Frente a estas enfermedades, que no construyen sino la cultura de lo efímero, queda la verdad, lo auténtico, lo que se vive. Eso es lo que pervive en el tiempo, los frutos que perduran, lo demás se pudre. Para un cristiano, todo queda referido al modelo, Cristo, y ofrecido al Padre Dios. Entonces, no hay polilla o polvo, no hay preocupaciones por la precariedad, siguiendo el ejemplo y los consejos de Jesús: “no os preocupéis por vuestra vida...” Entonces la honorabilidad adquiere una coherencia que es testimonio fiel, martirio, pues muchos sufren por la verdad (desde el antiguo Séneca hasta nuestros días, basta citar el caso emblemático de Tomás Moro).
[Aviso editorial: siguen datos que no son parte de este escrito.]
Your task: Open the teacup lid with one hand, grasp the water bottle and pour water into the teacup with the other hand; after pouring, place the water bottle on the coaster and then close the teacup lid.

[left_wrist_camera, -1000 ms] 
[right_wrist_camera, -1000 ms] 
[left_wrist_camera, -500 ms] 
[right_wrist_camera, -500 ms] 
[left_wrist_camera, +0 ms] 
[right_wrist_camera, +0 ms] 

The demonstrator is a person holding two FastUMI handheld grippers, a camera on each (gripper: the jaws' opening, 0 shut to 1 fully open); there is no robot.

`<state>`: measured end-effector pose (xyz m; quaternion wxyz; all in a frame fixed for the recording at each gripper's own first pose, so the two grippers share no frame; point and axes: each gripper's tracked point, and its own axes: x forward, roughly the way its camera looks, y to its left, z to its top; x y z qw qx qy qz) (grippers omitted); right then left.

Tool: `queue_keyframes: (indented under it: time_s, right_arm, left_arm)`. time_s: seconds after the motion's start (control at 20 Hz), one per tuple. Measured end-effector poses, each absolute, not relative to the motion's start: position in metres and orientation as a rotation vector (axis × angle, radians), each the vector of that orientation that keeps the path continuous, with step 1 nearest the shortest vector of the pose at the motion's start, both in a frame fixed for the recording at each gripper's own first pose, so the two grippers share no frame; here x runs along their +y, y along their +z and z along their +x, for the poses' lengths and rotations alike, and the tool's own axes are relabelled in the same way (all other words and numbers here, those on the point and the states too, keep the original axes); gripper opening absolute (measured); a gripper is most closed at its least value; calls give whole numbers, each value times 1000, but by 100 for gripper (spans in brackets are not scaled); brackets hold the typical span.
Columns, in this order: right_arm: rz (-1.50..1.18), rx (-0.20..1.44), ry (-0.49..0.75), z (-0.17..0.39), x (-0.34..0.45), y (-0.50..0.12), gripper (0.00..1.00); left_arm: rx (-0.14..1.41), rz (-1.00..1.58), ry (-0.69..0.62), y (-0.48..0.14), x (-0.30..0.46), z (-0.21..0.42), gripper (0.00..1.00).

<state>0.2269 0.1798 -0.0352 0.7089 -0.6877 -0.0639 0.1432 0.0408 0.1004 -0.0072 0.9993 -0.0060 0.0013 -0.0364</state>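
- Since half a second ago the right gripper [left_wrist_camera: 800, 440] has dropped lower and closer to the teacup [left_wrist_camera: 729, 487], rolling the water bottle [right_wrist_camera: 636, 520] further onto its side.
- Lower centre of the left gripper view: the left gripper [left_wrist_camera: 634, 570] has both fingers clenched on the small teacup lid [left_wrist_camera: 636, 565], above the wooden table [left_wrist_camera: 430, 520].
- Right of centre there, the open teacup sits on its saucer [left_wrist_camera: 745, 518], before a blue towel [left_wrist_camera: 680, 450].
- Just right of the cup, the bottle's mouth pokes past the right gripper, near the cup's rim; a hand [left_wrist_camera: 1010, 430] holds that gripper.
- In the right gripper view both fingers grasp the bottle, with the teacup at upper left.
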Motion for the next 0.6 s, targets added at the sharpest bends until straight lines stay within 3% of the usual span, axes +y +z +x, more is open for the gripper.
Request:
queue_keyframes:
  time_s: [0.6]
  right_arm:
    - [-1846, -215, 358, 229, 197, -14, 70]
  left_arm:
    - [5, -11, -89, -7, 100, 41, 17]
Mi investigación no será entonces ficticia, sino parte de mi vida; no esclaviza, tiene un motivo más alto que la gloria humana; no está desligada de mi preocupación por los demás sino que se dirige a ello; no vivo para estudiar sino que el estudio, como lo demás, es un ingrediente de mi vida, medio de hacer el bien y de hacerme bueno. El vivir no se desliga del contemplar, ni del dar la vida, la verdad me lleva a ser verdadero y en la medida que soy verdadero, soy. En todo pongo un poco de mi corazón, y un trozo de alma, un pedazo de mi vida, en una unidad que me recuerda lo que decía una hija de Tomás Alvira: “todo en mi padre era verdad: por eso era tan buen educador”.
Jesús es el ejemplo supremo de humildad y de entrega a los demás: Yo estoy en medio de vosotros como quien sirve. Sigue siendo ésa su actitud hacia cada uno de nosotros. Dispuesto a servirnos, a ayudarnos, a levantarnos de las caídas. Ejemplo os he dado para que como yo he hecho con vosotros, así hagáis vosotros (Jn 13,15). El Señor nos invita a seguirle y a imitarle, y nos deja una regla muy sencilla, pero exacta, para vivir la caridad con humildad y espíritu de servicio: Todo lo que queráis que hagan los hombres con vosotros, hacedlo también vosotros con ellos (Mt 7,12): que nos comprendan cuando nos equivocamos, que nadie hable mal a nuestras espaldas, que se preocupen por nosotros cuando estamos enfermos, que nos exijan y corrijan con cariño, que recen por nosotros... Estas son las cosas que, con humildad y espíritu de servicio, hemos de hacer por los demás.
La caridad cala, como el agua en la grieta de la piedra, y acaba por romper la resistencia más dura. “Amor saca amor”, decía Santa Teresa. De modo particular hemos de vivir este espíritu del Señor con los más próximos, en la propia familia. La Virgen, Esclava del Señor, nos ayudará a entender que servir a los demás es una de las formas de encontrar la alegría en esta vida y uno de los caminos más cortos para encontrar a Jesús. Para eso, hemos de pedirle que nos haga verdaderamente humildes (F. Fernández Carvajal).